The Turks have retained grateful memories of the support extended to them, in the beginning of the twentieth century, by the Muslims of British India. This contrasted with what the Turks regarded as betrayal by the Arabs during the First World War. Turkey was thus keen to establish a close relationship with another large non-Arab Muslim country like Pakistan following its independence in 1947. This fitted in well with Pakistan’s policy vis-à-vis the Muslim world.8 So relations with Turkey were cordial from one day one, foreshadowing the further friendly cooperation between the two countries, first in the Baghdad Pact, and later in the Regional Co-operation for Development (RCD), which then evolved into the current Economic Cooperation Organisation (ECO).
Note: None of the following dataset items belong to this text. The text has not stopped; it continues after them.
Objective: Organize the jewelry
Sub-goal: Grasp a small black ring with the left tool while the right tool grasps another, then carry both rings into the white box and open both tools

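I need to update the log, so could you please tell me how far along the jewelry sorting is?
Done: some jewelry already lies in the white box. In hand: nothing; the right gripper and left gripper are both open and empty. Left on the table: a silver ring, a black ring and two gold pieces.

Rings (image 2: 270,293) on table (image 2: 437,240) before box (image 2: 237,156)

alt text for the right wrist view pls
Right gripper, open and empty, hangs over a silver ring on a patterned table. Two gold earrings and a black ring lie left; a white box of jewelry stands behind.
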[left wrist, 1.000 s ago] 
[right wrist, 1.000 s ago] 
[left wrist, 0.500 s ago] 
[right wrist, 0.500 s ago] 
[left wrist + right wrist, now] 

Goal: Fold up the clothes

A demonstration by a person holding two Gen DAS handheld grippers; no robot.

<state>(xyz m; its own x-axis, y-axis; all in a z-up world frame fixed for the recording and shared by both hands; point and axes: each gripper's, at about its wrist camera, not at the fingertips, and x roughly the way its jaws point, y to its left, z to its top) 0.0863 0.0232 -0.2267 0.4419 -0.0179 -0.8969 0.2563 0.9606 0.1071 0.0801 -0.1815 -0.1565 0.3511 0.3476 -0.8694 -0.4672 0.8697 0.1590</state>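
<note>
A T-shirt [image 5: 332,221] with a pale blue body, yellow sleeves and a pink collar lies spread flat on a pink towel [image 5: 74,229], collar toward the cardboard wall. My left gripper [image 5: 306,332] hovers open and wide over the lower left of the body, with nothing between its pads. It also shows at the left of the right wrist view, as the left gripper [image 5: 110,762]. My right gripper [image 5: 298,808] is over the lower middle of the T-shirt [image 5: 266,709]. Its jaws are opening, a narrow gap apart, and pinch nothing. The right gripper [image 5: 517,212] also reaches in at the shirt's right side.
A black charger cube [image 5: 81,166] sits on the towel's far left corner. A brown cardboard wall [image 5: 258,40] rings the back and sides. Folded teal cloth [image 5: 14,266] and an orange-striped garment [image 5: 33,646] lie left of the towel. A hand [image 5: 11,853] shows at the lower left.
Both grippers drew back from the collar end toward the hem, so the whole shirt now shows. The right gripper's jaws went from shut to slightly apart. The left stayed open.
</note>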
Accordingly, a joint communiqué released simultaneously in Karachi and Ankara, on February 19, 1954, declared that Pakistan and Turkey had agreed to study methods of closer collaboration in the political, economic, and cultural spheres, as well as ways ‘of strengthening peace and security in their own interest as also in that of all peace-loving nations’.9 The declaration of intent in the Turco-Pakistan communiqué of February 1954 was given concrete shape in an agreement signed on April 2, 1964 (See Annexure). Article IV, dealing with co-operation in defence, stated that this would cover exchange of information on technical experience and progress, endeavours to meet the requirements in production of arms and ammunition and co-operation under Article 51 of UN charter, against unprovoked attack.10
Turkey and Pakistan were also part of the Baghdad Pact that came into being in 1955. The Baghdad Pact provided for co-operation between members for their security and defence. It was designed to counter the long-standing Russian policy of expansion southwards in the direction of the Caspian and the Black Sea, and into Central Asia. Apart from Pakistan and Turkey, other members included Iraq, Iran, and Britain. The US never officially signed the Pact but participated in its work. When in 1959, Iraq relinquished her membership from the Pact; the name of the organisation was changed to Central Treaty Organisation (CENTO). CENTO did serve to increase the physical contacts, friendship, and mutual understanding between Pakistan, Turkey and Iran, already joined together by ties of culture, common religion, and geography, and they put these assets to concrete use by founding a parallel organisation under the name of Regional Cooperation for Development (RCD) in July 1964. RCD was a by-product of the growing disenchantment of Pakistan, Iran and Turkey with their ties with the Western countries. Immediately after the invasion of West Pakistan in 1965, Pakistan invoked CENTO. Though Britain and the US disclaimed responsibility under the Pact, Iran and Turkey, responded favourably to Pakistan’s appeal for help. The Prime Minister of Turkey issued a statement that India’s action in extending hostilities ‘outside the area of dispute in Kashmir itself’ had caused deep concern in Turkey, Pakistan’s ally in CENTO.’11 
With the Iranian revolution and the subsequent fall of the Shah of Iran in 1979, the RCD lost its fervour as its secretariat was based in Tehran. Later efforts were made by Pakistani President, General Zia-ul-Haq in the mid-1980s to revive the RCD, but to no effect. Another factor that hampered in the development of the RCD was the Afghan war of 1979-89. With the disintegration of the Soviet Union and the birth of Central Asian states, a new reality faced Turkey, Iran and Pakistan. Turkey’s ever-present interest in the Central Asian region was revived; the new Central Asian states looked up to Turkey because of close Turkish connections. Following these developments and the infighting of Taliban supported by Pakistan and the factions of the Northern Alliance having the support of Turkey, relations between the two countries remained cold. After the recognition of the Taliban as the central government of Afghanistan by Pakistan, relations remained stagnant. As a result, the traditional emotional warmth of bilateral relations somewhat weakened in tone and content.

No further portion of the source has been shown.